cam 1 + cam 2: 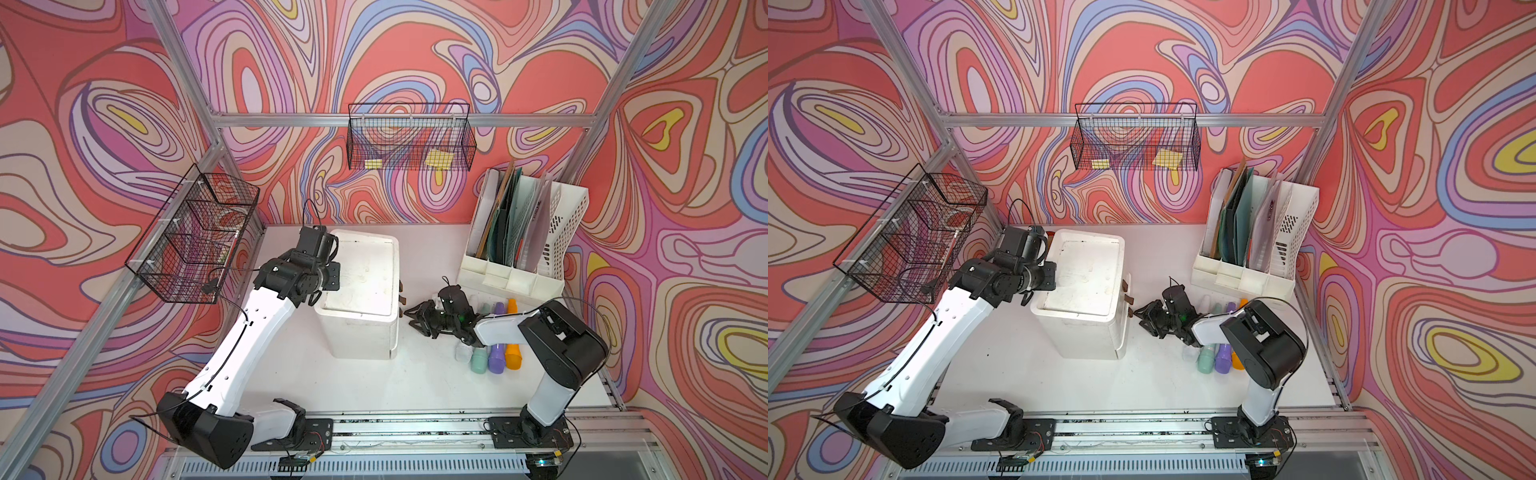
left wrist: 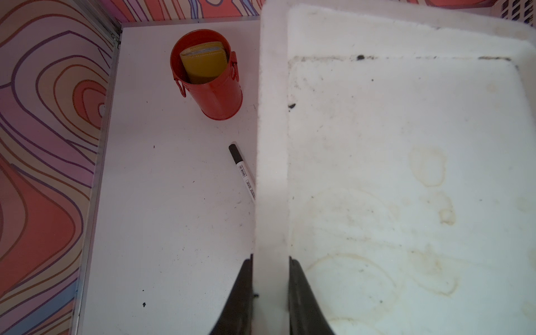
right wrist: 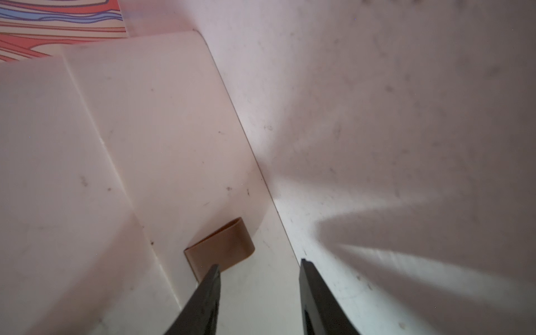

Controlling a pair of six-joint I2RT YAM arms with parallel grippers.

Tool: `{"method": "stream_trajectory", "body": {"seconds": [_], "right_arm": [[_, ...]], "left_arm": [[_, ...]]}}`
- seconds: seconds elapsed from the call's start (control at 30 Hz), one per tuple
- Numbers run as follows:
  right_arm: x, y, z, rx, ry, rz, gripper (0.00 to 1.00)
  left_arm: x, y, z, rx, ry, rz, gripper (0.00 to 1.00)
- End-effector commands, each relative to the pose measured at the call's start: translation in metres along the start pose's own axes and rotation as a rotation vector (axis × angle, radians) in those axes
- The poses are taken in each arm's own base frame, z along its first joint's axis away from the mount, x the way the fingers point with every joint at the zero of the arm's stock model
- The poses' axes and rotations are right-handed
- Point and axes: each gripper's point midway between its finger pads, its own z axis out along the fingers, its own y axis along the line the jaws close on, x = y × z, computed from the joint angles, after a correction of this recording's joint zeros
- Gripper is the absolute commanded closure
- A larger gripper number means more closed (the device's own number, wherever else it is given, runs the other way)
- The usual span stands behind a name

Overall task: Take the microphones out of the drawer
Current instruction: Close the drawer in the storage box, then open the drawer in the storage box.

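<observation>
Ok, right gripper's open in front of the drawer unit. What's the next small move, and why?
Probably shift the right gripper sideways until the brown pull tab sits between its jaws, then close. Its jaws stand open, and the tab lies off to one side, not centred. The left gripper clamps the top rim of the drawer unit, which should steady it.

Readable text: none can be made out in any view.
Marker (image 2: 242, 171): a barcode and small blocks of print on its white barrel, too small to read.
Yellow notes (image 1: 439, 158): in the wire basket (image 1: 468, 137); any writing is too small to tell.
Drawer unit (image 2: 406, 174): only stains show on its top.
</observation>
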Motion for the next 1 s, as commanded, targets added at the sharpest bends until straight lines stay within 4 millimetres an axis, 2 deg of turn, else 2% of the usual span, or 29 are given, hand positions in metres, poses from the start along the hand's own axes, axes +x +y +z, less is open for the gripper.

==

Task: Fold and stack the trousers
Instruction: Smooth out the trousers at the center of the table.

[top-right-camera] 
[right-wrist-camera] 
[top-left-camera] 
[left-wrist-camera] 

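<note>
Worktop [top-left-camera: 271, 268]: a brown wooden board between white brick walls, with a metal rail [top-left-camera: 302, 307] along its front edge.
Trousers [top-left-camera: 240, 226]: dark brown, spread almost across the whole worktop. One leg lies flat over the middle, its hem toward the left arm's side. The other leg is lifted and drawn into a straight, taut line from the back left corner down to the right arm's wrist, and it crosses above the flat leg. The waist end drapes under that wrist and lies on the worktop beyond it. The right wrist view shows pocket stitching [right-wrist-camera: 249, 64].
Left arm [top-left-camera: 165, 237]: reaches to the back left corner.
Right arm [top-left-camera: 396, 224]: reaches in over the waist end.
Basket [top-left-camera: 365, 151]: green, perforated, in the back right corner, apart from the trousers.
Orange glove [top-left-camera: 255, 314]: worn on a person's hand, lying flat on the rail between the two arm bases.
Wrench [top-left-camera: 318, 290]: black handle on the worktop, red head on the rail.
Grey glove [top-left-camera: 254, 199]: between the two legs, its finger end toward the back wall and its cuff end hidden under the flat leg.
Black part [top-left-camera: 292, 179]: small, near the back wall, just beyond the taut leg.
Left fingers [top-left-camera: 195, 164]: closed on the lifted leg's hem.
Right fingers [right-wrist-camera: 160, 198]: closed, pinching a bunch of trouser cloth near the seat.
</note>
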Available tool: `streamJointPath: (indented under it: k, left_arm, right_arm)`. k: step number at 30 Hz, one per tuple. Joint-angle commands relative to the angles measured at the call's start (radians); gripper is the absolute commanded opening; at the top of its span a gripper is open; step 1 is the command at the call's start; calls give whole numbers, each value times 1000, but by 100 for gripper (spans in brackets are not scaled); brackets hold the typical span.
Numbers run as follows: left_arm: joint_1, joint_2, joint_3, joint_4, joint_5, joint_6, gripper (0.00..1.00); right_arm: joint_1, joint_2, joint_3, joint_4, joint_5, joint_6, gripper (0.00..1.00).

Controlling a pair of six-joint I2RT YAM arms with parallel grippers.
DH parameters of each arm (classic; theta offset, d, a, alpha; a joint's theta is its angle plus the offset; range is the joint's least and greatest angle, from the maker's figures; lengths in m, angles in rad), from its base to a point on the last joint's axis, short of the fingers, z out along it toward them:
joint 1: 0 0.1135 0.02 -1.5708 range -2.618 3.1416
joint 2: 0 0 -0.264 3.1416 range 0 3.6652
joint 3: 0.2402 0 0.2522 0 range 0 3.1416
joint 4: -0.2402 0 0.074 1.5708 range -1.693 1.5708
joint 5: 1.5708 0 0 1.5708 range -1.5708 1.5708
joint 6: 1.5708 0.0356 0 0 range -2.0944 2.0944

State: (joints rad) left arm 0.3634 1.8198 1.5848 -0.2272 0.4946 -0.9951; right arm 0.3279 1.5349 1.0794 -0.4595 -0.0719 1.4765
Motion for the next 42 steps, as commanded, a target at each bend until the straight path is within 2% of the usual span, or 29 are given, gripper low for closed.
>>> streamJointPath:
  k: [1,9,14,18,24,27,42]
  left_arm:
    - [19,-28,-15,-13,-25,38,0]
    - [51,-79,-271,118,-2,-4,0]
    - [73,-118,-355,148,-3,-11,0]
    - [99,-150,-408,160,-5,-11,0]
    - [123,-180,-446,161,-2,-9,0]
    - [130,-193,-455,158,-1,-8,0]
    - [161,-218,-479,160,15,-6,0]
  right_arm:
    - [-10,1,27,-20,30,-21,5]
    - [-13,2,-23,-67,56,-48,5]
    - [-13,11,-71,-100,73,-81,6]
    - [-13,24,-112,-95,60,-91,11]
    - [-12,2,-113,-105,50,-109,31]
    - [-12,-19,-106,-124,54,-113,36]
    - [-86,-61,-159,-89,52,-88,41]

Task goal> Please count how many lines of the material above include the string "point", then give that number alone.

Completed task> 3